Common Prostate Cancer Treatment May Compromise Blood-Brain Barrier, Exacerbating Alzheimer’s-Related Dementia

Common Prostate Cancer Treatment May Compromise Blood-Brain Barrier, Exacerbating Alzheimer’s-Related Dementia

According to the latest data from the International Agency for Research on Cancer (IARC) under the World Health Organization (WHO), prostate cancer is the second most newly diagnosed cancer among men globally, second only to lung cancer.

Androgen Deprivation Therapy (ADT) is a common treatment for prostate cancer that works by lowering androgen levels to inhibit the growth of cancer cells. This therapy significantly improves survival rates and quality of life for patients. Due to its clear survival benefits in various clinical scenarios, half of the prostate cancer patients worldwide undergo ADT after diagnosis.

However, ADT is not without risks. Studies show that long-term ADT increases the risk of osteoporosis, obesity, and diabetes. More concerning is the finding from a 10-year follow-up study of over 300,000 prostate cancer patients, which revealed that those receiving ADT have a 1.5 to 2.5 times higher risk of developing Alzheimer’s disease (AD) and other dementias compared to the general population, posing a dilemma for the treatment of elderly prostate cancer patients.

Recent research conducted by researchers from  the University of Alabama at Birmingham and Qin Wang from the Medical College of Georgia at Augusta University has uncovered the mechanism by which ADT influences the risk of dementia in prostate cancer patients. Their study was published in the journal *Science Advances*.

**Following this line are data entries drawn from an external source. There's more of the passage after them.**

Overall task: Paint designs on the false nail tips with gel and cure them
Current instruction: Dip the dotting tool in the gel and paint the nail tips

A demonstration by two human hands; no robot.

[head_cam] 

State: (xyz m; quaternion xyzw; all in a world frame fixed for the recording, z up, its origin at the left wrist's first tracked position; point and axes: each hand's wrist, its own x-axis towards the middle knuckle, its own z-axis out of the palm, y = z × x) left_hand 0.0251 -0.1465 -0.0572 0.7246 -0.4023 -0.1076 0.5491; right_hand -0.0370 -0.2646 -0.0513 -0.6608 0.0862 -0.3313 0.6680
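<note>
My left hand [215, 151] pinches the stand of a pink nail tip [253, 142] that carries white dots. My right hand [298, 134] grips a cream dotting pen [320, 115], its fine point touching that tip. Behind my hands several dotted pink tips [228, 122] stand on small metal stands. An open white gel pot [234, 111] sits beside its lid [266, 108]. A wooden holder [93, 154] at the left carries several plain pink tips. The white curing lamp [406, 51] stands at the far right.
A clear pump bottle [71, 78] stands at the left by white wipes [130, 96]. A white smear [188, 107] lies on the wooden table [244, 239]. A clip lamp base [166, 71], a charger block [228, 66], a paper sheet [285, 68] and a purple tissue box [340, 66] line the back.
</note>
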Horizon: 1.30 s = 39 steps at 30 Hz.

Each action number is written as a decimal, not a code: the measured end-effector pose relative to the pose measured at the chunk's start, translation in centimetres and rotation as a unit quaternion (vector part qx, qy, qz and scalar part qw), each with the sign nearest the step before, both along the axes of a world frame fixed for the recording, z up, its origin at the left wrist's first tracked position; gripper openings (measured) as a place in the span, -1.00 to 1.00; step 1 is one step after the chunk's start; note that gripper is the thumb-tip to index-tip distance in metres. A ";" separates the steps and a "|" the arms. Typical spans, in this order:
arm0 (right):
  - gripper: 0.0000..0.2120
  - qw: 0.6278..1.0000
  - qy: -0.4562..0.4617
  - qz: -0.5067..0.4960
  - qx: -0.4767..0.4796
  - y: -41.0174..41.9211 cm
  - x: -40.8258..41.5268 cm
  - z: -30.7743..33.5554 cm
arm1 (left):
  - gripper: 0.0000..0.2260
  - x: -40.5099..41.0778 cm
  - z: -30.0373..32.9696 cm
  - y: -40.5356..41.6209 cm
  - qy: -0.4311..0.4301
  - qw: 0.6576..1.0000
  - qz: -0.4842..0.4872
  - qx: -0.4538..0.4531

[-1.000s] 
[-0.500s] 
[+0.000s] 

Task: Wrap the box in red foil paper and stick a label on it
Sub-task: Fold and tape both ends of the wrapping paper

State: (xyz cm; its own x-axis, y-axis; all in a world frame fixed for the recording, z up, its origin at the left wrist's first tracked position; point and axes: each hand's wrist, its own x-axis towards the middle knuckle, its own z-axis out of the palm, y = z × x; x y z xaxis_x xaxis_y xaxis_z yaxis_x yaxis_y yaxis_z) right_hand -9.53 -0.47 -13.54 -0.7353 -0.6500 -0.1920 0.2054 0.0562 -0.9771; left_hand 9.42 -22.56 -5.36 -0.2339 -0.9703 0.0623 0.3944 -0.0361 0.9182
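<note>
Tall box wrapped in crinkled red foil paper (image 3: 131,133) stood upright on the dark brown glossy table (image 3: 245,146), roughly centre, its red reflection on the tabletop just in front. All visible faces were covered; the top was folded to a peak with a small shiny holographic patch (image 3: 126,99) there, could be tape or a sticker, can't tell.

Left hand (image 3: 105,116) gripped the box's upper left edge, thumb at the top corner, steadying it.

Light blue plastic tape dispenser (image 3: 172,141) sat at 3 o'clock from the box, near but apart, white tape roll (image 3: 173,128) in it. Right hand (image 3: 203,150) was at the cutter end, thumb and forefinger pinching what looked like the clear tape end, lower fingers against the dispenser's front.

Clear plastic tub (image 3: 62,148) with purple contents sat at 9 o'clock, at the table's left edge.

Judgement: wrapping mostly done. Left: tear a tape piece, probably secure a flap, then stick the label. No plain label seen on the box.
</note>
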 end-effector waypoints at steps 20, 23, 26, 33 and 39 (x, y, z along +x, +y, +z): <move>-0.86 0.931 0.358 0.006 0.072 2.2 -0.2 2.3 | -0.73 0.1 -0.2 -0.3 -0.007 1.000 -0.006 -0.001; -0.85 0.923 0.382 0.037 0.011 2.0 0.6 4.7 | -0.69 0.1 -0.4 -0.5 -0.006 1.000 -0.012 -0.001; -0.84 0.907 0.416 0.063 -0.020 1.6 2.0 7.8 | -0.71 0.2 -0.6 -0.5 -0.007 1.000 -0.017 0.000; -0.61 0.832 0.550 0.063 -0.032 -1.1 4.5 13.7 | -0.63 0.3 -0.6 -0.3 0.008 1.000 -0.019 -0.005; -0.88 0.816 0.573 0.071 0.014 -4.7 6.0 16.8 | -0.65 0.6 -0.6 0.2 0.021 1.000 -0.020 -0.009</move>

Common Prostate Cancer Treatment May Compromise Blood-Brain Barrier, Exacerbating Alzheimer’s-Related Dementia


They discovered that ADT promotes the infiltration of peripheral immune cells into the brain by disrupting the blood-brain barrier (BBB), exacerbating neuroinflammation and gliosis without affecting amyloid-beta (Aβ) deposition, leading to cognitive dysfunction. By using drugs to reduce the infiltration of peripheral immune cells into the brain, cognitive function under ADT treatment can be improved.

In their study, the researchers used a mouse model of Aβ pathology. They implanted prostate cancer cells in 8-week-old mice, at which point the mice’s prostate development was complete and Aβ deposition had not yet occurred. After the tumors formed solid masses two weeks later, the mice underwent castration surgery and ADT treatment (with abiraterone acetate [ABA] and Degarelix), mimicking the clinical treatment regimen for prostate cancer patients.

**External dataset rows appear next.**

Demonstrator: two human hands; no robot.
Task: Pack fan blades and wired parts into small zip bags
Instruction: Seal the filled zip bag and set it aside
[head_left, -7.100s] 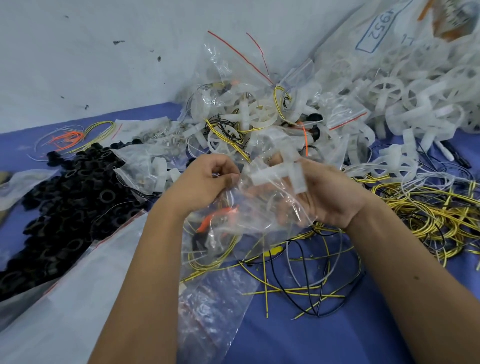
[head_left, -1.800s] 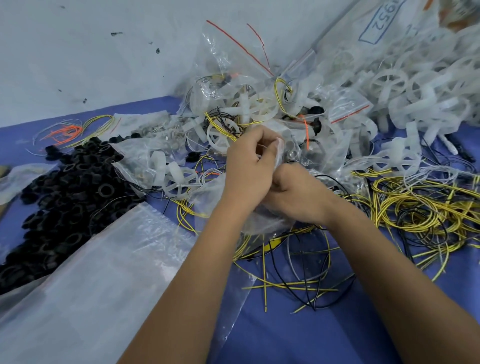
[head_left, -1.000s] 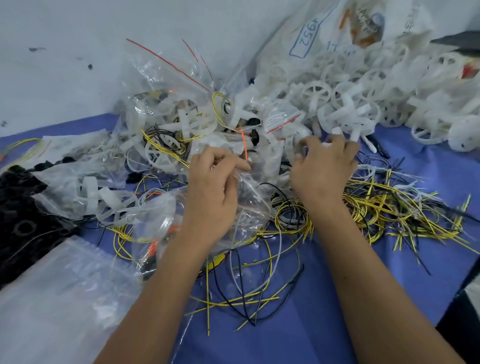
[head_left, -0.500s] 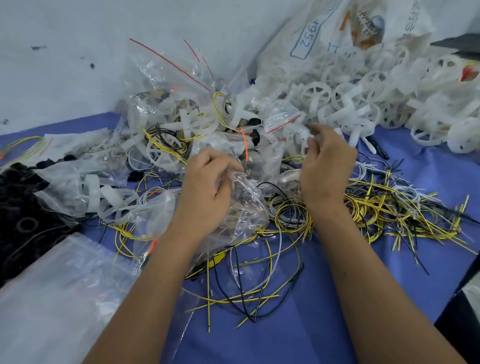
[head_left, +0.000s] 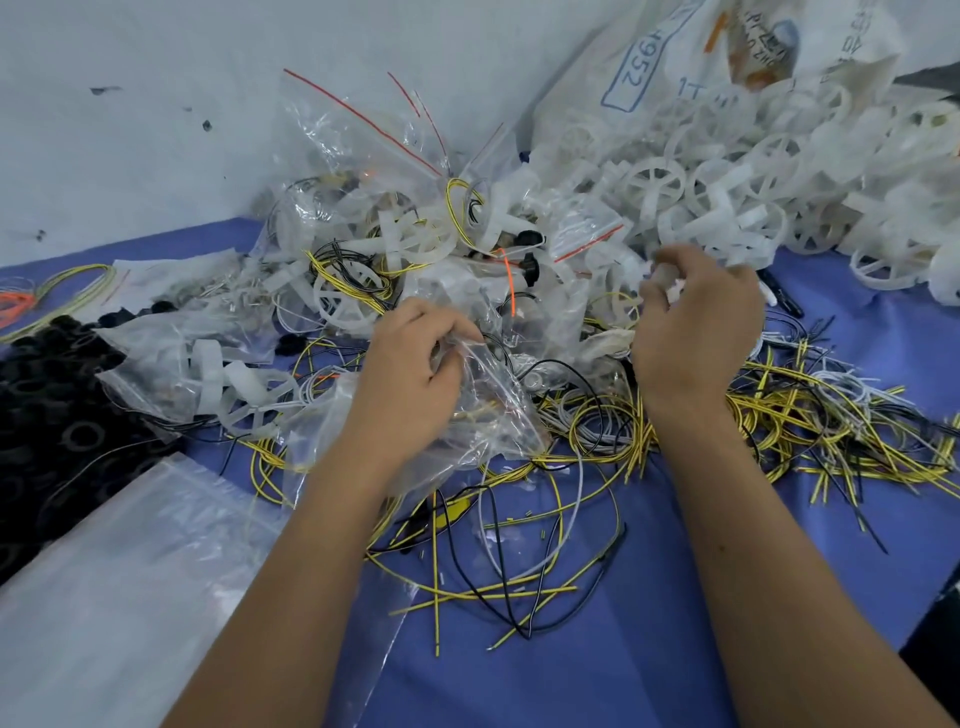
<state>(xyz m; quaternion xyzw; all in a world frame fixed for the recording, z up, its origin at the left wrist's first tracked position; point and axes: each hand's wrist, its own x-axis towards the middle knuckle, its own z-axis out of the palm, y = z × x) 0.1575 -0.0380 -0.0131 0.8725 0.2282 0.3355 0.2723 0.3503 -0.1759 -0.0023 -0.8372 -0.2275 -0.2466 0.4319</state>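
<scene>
A: Start at the far left. What lies there?

B: A heap of black rings (head_left: 57, 405) on the blue surface (head_left: 649, 649), with a large clear bag (head_left: 130, 571) lying flat nearer the person.

A: And the left hand?

B: The left hand (head_left: 415, 379) has its fingers curled round a small zip bag (head_left: 488, 410), bunching the crumpled plastic just left of centre. The bag rests on loose yellow and black wires (head_left: 519, 566). Its long axis seems to run from near-left to far-right, the mouth toward the fingers, though the creases make that uncertain.

A: The right hand?

B: The right hand (head_left: 696, 332) is at the near edge of the white fan blades pile (head_left: 727, 182), fingers curled and pinching a small white piece (head_left: 670, 283). I cannot tell whether it is a blade or a wired part.

A: So which step is this?

B: I judge it the fetching of a part for the bag in the left hand. Next, the right hand would carry its piece leftward while the left spreads the bag's mouth wide enough to admit it.

A: Anything further right?

B: A tangle of yellow wires (head_left: 831, 426), and a big printed sack (head_left: 675, 62) against the wall.
</scene>
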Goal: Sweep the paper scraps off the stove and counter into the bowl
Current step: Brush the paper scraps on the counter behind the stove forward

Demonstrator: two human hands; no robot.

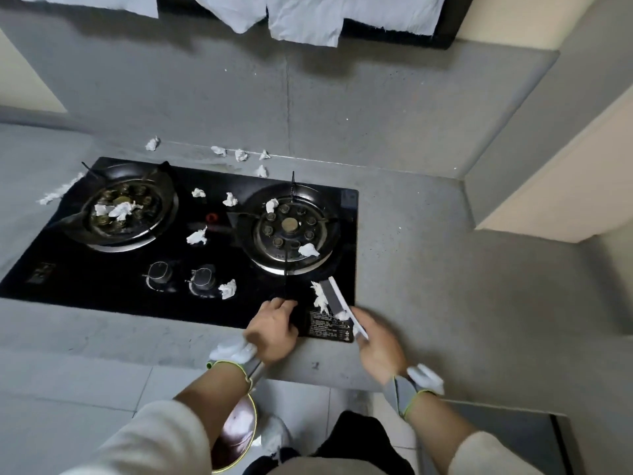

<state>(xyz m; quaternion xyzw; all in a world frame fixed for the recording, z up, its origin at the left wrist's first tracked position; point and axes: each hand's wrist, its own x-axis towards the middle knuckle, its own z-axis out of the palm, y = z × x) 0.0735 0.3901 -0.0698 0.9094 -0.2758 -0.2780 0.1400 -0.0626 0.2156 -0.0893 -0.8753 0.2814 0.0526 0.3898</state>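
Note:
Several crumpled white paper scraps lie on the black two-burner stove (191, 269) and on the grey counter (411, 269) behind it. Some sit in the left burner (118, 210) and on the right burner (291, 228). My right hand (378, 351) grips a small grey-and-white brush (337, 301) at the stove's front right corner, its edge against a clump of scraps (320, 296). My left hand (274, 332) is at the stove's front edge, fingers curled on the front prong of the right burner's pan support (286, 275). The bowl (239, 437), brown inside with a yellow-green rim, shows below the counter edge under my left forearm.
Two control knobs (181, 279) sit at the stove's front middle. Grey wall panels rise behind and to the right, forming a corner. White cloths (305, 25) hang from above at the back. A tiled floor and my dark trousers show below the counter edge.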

By measuring tumor size and assessing peripheral immune responses, the researchers found that compared to placebo and sham surgery, ADT effectively inhibited tumor growth. ADT treatment also enhanced the anti-tumor immune response in mice, with increased numbers of natural killer (NK) cells, dendritic cells, and CD8+ T cells in the peripheral blood, and reduced numbers of CD4+ T cells and macrophages, along with decreased levels of inflammatory factors like TNF-α and IL-6.

Despite ADT’s efficacy in preventing tumor progression in prostate cancer mice, it also accelerated the onset of AD-related cognitive deficits and increased anxiety-like behavior as shown by various behavioral cognitive tests.

Investigating further into the mouse brains, the researchers found that while all mice exhibited significant Aβ deposition in the hippocampus and cortex, there were no significant differences in Aβ load levels between different treatment groups, indicating that neither the presence of tumors nor ADT induced cognitive damage through Aβ deposition pathology.

So, how does this happen?

Further studies revealed that the prostate cancer tumor itself can disrupt the BBB, increasing its permeability and leading to an increase in pro-inflammatory cytokines and a decrease in anti-inflammatory cytokines in the brain, with particularly pronounced changes in the hippocampus.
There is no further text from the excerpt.